Warung Kopi di Bawah Pohon Sawo
Di sebuah desa kecil bernama Cikalong Wetan, berdirilah sebuah warung kopi sederhana di bawah pohon sawo tua. Warung itu milik seorang pria paruh baya bernama Pak Darma, mantan sopir truk lintas pulau yg memutuskan pensiun & membuka usaha kecil setelah istrinya meninggal dunia. Warungnya sederhana: meja kayu panjang, bangku plastik, termos air panas, & toples-toples berisi kopi bubuk, teh tubruk, serta kue-kue kampung.
Meski kecil, warung Pak Darma tak pernah sepi. Setiap pagi, para petani mampir sebelum berangkat ke ladang. Siang hari, anak-anak sekolah membeli es teh & gorengan. Sore menjelang, pemuda-pemuda desa nongkrong sambil bermain kartu atau diskusi tentang bola. Suasana hangat & bersahabat sering hadir di sana, karena Pak Darma punya satu kebiasaan: ia mendengarkan.
Entah berapa cerita yg sudah ia dengarkan setiap harinya. Tentang Pak Bowo yg sedang bingung cari dana untuk menyekolahkan anaknya ke kota. Tentang Ningsih yg diam-diam harap kabur ke Jakarta karena letih dijodohkan. Tentang Ujang yg sedang patah hati karena gebetannya lebih memilih laki-laki dari desa sebelah.
Pak Darma cuma menyimak, mengangguk, lalu berkata bijak dengan bahasa sederhana. Tak jarang ia menyelipkan sebaris dua pantun jenaka yg menciptakan lawan bicaranya tersenyum walau hatinya sedang kacau.
Suatu hari, seorang pria asing datang. Pakaiannya rapi, kulitnya lebih terang dari rata-rata penduduk desa, & ia membawa kamera besar. Namanya Reza. Ia mengaku jurnalis dari Jakarta, sedang menulis buku tentang desa-desa unik di Indonesia. Reza tinggal selama beberapa hari, duduk di warung Pak Darma hampir setiap pagi & sore, mengamati kehidupan desa & mendengarkan cerita-cerita.
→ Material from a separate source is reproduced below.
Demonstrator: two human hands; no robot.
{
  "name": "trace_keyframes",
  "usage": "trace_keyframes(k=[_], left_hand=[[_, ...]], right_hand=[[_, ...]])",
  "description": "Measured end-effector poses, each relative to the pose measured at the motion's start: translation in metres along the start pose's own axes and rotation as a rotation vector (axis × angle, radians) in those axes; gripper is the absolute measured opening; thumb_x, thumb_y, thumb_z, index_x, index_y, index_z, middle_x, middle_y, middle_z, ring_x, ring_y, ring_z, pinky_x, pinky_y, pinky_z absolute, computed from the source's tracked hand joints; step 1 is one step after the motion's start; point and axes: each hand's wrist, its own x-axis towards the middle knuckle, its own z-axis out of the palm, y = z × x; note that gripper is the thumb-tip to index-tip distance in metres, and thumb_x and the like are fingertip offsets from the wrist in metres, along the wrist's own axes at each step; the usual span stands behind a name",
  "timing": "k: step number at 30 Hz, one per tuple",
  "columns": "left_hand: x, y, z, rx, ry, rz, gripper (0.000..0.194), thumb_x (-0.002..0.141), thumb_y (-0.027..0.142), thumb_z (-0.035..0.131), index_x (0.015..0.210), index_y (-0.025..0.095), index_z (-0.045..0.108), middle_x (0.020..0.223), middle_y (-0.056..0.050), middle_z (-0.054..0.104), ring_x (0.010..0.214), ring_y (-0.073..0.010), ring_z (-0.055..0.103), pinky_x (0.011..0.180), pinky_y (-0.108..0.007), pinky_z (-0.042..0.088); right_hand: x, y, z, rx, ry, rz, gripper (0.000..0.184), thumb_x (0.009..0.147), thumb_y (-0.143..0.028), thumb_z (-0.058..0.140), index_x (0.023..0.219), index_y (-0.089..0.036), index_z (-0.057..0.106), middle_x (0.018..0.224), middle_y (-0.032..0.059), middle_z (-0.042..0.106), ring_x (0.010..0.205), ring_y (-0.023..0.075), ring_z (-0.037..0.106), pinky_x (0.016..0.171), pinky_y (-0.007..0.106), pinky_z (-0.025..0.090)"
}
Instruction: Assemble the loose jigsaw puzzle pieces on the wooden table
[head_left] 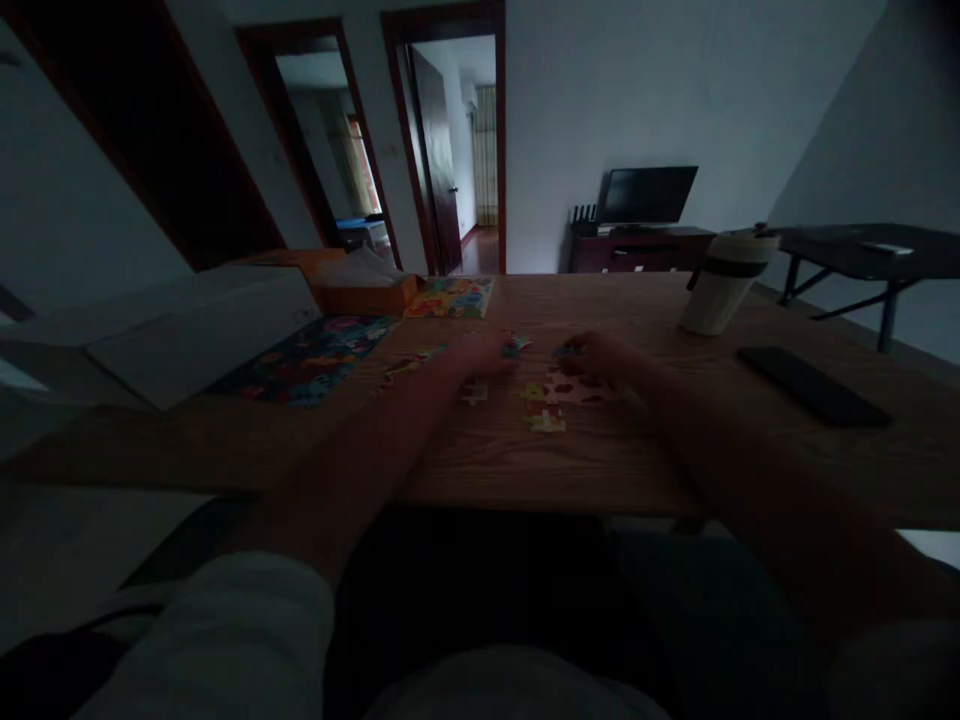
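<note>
From the head camera, a dim room: two bare hands work over a wooden table (pixel 487 465) with visible grain. Jigsaw work appears to be in hand, at the stage of picking out and joining pieces. The left hand (pixel 480 360) reaches over loose pieces (pixel 474 393), its fingertips by a colourful one; blur means I cannot tell whether it grips anything. The right hand (pixel 598 358) curls just beyond a partly joined puzzle section (pixel 574 390), pink with dark patches and yellow; its grip cannot be told either. The next move seems to call for matching knobbed edges and pressing a piece flat. The pieces look thin and flat, like card. Leftward lie a dark, flat patterned sheet (pixel 307 362) and a boxy white carton (pixel 214 325); rightward stands a pale, tapering cup (pixel 724 290) with a dark band.
</note>
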Motion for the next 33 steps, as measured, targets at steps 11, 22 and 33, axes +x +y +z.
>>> trace_keyframes(k=[11,22,33], left_hand=[[0.007,-0.002,0.009,0.067,0.175,-0.028,0.049,0.09,0.02,0.058,0.138,0.023,0.063,0.133,-0.011,0.068,0.119,-0.029,0.064,0.101,-0.037,0.048],[0.002,-0.039,0.008,-0.331,0.401,-0.099,0.033,0.096,0.016,0.052,0.122,0.017,0.073,0.122,-0.01,0.074,0.105,-0.0205,0.069,0.093,-0.028,0.05],[0.007,-0.041,0.011,-0.357,0.359,-0.091,0.031,0.092,0.02,0.056,0.117,0.018,0.074,0.113,-0.008,0.077,0.095,-0.0187,0.071,0.084,-0.027,0.051]], right_hand=[[0.015,0.014,0.012,-0.277,0.094,-0.132,0.038,0.094,-0.043,0.062,0.118,-0.017,0.076,0.103,0.0157,0.077,0.094,0.029,0.072,0.08,0.035,0.052],[0.014,0.013,0.014,-0.254,0.198,-0.125,0.048,0.098,-0.03,0.054,0.144,-0.016,0.059,0.116,0.0158,0.075,0.104,0.0304,0.07,0.092,0.039,0.051],[0.013,0.034,0.012,-0.091,0.406,0.028,0.041,0.099,-0.025,0.046,0.136,-0.016,0.062,0.115,0.0183,0.073,0.099,0.0297,0.07,0.085,0.039,0.053]])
Aneh ya, Pak, mengatakan Reza suatu sore, saya sudah keliling ke tujuh desa, tetapi cuma di sini saya merasa… tenang.
Pak Darma cuma tersenyum sambil menyeduh kopi. Tenang itu bukan datang dari tempat, tetapi dari orang-orang di sekitarmu, Nak. Di sini, orang mau dengar cerita, bukan cuma bicara.
Reza menatap Pak Darma lama. Bapak kayaknya lebih cocok nulis buku daripada saya.
Pak Darma terkekeh. Saya nggak dapat nulis, cuma dapat ngaduk kopi.
Namun, sejak kehadiran Reza, banyak perubahan terjadi. Ia mulai memotret suasana warung, mewawancarai pengunjung tetap, merekam percakapan, bahkan menulis ulang kisah-kisah kecil yg didengarnya di warung itu.
Beberapa bulan setelah Reza pulang ke Jakarta, desa itu menerima kabar mengejutkan: buku berjudul Di Bawah Pohon Sawo diterbitkan & jadi best-seller. Warung kopi Pak Darma jadi sorotan media, & beberapa stasiun TV datang meliput. Orang-orang dari luar kota mulai berdatangan, harap melihat langsung warung sederhana yg menyimpan ribuan cerita.
Pak Darma tetap tenang. Ia menolak memperbesar warungnya, menolak menjual warung itu meski ditawar ratusan juta. Katanya, Tempat ini bukan soal uang. Ini rumah bagi cerita orang-orang.
Sayangnya, tak lama setelah popularitas itu datang, pohon sawo tua tiba-tiba tumbang karena angin ribut malam hari. Semua orang menangis. Bukan cuma karena pohonnya yg akbar & rindang, tetapi karena mereka merasa seperti kehilangan jiwa dari tempat itu.
Tapi Pak Darma, seperti biasa, tersenyum & berkata, Pohon boleh tumbang, tetapi akar kenangan tetap di sini.
Kemudian, warga desa bersama-sama menanam pohon sawo baru di tempat yg sama. Anak-anak sekolah menggambar pohon sawo & menempelnya di dinding warung. Para pemuda menciptakan plakat kayu bertuliskan:
Warung Cerita Di Bawah Pohon Sawo.
Karena semua orang berhak didengarkan.
Pak Darma terus menyeduh kopi setiap hari. Warungnya tetap ramai, bukan karena ketenaran, tetapi karena ia memberikan hal yg lebih mahal dari kopi: waktu untuk mendengarkan.